* _Problem requirements_: From the line below that contains "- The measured" to the line that contains "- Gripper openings", repeat every line exactly, both ends included, and nothing else.
[Given records]
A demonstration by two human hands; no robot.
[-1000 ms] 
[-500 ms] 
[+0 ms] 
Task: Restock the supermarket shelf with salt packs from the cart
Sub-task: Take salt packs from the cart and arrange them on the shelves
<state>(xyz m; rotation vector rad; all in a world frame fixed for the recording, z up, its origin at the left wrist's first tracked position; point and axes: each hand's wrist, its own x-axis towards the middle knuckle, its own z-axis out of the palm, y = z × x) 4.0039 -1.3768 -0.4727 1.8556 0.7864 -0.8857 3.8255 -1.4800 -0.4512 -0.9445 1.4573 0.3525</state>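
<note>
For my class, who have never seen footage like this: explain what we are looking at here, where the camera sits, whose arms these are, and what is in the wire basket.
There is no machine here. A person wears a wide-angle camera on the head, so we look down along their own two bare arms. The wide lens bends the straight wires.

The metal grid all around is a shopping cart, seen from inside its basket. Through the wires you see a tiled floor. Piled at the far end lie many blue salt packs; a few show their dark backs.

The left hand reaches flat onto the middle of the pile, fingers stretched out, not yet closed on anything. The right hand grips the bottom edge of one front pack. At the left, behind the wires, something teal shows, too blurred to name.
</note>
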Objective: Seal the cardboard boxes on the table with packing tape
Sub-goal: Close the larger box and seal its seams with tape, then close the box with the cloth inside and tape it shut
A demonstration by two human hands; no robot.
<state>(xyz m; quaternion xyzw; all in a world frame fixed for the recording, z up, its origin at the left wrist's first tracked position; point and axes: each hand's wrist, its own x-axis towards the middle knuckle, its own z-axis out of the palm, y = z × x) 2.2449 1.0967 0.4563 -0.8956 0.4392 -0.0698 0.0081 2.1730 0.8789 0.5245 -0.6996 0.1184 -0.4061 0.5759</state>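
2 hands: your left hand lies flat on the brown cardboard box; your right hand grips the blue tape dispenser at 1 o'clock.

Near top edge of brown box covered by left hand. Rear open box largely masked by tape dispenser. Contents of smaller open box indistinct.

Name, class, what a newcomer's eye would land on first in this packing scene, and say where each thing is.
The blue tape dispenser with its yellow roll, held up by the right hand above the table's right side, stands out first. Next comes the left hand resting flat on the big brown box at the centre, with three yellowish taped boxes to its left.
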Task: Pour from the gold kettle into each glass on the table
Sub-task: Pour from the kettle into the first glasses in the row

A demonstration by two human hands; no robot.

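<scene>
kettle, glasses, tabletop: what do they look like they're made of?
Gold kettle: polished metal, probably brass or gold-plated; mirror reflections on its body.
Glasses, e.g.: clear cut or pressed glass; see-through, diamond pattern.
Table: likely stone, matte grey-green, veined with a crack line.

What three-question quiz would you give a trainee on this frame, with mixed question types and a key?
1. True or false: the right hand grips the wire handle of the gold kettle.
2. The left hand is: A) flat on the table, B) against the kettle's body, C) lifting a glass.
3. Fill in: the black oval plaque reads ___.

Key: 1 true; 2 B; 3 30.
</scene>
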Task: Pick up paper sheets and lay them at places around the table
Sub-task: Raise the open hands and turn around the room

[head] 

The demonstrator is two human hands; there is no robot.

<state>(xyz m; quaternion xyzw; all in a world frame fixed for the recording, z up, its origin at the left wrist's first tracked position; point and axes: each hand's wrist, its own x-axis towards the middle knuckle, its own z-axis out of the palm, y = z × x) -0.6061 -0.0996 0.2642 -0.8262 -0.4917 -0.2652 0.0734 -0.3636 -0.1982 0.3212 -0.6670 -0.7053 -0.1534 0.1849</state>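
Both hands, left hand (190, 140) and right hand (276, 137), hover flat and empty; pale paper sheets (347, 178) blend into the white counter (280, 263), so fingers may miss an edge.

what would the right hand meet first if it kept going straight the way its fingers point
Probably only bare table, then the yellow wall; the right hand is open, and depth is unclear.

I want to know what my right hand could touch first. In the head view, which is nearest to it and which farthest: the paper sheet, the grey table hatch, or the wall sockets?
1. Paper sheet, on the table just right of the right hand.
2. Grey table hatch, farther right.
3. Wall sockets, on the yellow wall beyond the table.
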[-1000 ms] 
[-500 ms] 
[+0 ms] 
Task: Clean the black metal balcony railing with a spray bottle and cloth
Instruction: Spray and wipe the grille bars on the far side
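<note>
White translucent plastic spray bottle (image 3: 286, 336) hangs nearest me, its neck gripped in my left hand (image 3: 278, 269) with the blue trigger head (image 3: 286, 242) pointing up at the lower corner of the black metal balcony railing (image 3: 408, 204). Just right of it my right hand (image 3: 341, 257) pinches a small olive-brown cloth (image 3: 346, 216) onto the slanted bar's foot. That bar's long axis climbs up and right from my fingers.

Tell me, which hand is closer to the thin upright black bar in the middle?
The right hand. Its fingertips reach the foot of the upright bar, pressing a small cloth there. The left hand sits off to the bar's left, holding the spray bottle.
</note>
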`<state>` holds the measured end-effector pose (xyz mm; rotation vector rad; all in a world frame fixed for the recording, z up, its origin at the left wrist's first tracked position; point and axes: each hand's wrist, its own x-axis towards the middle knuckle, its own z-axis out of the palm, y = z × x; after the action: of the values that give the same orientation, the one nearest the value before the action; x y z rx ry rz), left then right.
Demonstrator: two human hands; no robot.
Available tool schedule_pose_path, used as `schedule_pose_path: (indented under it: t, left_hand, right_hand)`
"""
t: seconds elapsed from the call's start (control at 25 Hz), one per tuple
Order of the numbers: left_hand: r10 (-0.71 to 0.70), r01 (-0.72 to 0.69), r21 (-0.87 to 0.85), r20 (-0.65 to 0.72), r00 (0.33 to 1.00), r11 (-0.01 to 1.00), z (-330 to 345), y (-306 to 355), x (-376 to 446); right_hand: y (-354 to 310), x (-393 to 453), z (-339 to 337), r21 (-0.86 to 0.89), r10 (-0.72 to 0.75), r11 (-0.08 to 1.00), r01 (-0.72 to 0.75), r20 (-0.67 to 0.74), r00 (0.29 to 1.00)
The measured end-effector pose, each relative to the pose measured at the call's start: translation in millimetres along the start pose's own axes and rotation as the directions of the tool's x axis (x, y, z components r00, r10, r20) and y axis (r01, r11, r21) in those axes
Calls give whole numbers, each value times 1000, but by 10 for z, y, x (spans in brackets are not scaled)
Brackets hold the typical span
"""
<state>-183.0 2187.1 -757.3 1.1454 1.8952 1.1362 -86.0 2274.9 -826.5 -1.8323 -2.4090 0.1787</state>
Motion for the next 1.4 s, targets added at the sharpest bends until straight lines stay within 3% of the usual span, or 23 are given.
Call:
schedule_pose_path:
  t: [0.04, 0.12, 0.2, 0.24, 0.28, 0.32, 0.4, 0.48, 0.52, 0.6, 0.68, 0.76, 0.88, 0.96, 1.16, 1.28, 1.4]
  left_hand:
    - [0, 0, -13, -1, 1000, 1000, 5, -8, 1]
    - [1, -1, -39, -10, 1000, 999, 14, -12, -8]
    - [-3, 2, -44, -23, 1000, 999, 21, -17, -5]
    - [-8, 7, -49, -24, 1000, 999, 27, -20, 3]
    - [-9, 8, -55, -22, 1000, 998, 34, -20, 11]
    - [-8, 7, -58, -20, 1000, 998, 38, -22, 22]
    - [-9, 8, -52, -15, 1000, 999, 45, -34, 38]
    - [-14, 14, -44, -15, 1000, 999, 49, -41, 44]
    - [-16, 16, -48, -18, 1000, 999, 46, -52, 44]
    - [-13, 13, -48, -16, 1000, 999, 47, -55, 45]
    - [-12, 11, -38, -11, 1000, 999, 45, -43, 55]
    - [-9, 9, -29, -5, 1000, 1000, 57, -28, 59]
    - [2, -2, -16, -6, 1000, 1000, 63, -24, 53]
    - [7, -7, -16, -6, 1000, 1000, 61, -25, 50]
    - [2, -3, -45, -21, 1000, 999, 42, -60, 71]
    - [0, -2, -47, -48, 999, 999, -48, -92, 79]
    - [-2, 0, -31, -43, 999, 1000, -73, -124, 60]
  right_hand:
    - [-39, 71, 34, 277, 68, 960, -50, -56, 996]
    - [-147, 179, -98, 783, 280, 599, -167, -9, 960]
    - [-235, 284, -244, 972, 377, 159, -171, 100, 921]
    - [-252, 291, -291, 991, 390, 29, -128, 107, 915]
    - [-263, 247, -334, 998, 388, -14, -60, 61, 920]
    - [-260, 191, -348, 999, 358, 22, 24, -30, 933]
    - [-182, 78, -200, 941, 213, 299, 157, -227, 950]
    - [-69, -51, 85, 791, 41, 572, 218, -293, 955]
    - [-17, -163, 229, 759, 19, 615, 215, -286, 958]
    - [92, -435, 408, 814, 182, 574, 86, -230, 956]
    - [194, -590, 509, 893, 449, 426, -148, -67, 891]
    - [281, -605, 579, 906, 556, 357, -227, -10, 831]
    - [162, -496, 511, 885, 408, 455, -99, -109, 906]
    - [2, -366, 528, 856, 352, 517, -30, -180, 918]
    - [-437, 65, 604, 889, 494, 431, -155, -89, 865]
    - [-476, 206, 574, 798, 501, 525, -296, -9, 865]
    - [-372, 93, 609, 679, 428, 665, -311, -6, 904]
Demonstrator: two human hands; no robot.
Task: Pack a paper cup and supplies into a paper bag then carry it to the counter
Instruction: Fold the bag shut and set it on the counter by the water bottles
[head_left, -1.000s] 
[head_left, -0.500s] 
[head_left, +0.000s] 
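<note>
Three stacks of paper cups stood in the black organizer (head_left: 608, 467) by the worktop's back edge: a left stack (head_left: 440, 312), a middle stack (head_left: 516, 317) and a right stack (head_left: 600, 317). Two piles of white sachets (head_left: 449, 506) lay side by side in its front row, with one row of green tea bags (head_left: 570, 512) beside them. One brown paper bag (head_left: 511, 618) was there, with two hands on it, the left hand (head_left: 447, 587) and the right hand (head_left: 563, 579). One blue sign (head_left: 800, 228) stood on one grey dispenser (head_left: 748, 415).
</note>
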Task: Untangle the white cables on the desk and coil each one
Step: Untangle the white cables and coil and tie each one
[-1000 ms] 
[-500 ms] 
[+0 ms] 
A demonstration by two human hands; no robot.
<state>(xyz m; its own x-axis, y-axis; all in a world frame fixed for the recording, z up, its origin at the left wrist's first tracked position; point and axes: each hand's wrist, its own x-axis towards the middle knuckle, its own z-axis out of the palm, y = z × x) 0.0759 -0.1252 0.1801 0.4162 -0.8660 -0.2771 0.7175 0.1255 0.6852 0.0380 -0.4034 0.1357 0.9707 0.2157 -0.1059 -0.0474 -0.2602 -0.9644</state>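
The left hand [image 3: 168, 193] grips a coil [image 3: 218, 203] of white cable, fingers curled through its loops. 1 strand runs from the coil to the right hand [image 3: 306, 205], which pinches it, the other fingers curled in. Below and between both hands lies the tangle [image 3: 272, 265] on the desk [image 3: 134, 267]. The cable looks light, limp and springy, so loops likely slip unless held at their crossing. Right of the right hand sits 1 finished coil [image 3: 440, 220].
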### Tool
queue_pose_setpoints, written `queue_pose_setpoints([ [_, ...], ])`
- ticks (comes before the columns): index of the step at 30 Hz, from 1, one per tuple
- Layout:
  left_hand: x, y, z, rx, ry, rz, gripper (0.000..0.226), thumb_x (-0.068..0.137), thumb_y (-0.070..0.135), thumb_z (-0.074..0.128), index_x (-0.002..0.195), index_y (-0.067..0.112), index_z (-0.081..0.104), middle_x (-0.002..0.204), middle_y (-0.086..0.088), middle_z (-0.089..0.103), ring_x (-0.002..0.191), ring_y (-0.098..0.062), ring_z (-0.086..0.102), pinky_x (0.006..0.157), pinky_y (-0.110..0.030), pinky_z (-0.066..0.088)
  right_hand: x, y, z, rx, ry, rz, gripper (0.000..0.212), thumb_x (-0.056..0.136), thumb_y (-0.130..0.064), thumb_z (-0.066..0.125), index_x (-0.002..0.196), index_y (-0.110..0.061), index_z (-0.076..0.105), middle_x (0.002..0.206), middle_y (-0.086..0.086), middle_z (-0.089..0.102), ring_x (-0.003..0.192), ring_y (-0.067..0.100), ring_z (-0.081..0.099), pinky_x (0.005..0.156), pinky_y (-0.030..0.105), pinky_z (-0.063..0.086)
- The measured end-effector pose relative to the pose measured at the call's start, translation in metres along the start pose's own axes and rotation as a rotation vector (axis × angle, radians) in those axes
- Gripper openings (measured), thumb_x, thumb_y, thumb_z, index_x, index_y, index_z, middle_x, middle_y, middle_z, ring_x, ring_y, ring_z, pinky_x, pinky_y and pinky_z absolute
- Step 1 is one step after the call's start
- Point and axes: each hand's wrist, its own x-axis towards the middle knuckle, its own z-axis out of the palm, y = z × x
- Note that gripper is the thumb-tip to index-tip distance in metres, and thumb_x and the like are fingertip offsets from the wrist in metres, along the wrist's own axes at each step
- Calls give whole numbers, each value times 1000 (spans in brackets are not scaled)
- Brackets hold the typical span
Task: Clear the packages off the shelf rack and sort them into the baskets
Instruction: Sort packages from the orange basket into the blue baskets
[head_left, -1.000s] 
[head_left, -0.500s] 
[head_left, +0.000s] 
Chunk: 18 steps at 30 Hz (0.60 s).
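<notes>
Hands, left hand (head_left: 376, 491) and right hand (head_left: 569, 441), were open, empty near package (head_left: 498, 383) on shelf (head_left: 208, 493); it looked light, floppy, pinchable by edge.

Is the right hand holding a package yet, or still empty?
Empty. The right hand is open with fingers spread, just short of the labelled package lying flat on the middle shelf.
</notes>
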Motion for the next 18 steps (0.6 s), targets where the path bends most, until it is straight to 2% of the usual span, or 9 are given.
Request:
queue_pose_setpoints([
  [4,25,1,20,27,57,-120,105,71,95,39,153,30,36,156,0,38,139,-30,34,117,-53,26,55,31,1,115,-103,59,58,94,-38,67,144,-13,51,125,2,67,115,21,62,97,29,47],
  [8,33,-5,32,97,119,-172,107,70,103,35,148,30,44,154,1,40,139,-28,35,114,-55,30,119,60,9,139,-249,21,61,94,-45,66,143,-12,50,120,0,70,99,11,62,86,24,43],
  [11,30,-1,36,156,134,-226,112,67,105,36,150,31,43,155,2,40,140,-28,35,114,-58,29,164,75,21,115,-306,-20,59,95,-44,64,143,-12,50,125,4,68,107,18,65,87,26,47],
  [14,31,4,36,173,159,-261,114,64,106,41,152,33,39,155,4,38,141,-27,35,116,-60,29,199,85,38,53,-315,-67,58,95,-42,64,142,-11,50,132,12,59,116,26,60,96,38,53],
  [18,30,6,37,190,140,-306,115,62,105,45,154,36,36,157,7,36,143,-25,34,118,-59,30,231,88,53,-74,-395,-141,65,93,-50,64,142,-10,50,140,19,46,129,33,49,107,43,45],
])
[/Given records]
* _Answer for this exercise_:
- The measured end-effector pose relative to the pose measured at the call's start, translation in metres along the start pose's own axes and rotation as a rotation vector (axis × angle, radians) in those axes
- Gripper openings (measured), thumb_x, thumb_y, thumb_z, index_x, index_y, index_z, middle_x, middle_y, middle_z, ring_x, ring_y, ring_z, pinky_x, pinky_y and pinky_z absolute

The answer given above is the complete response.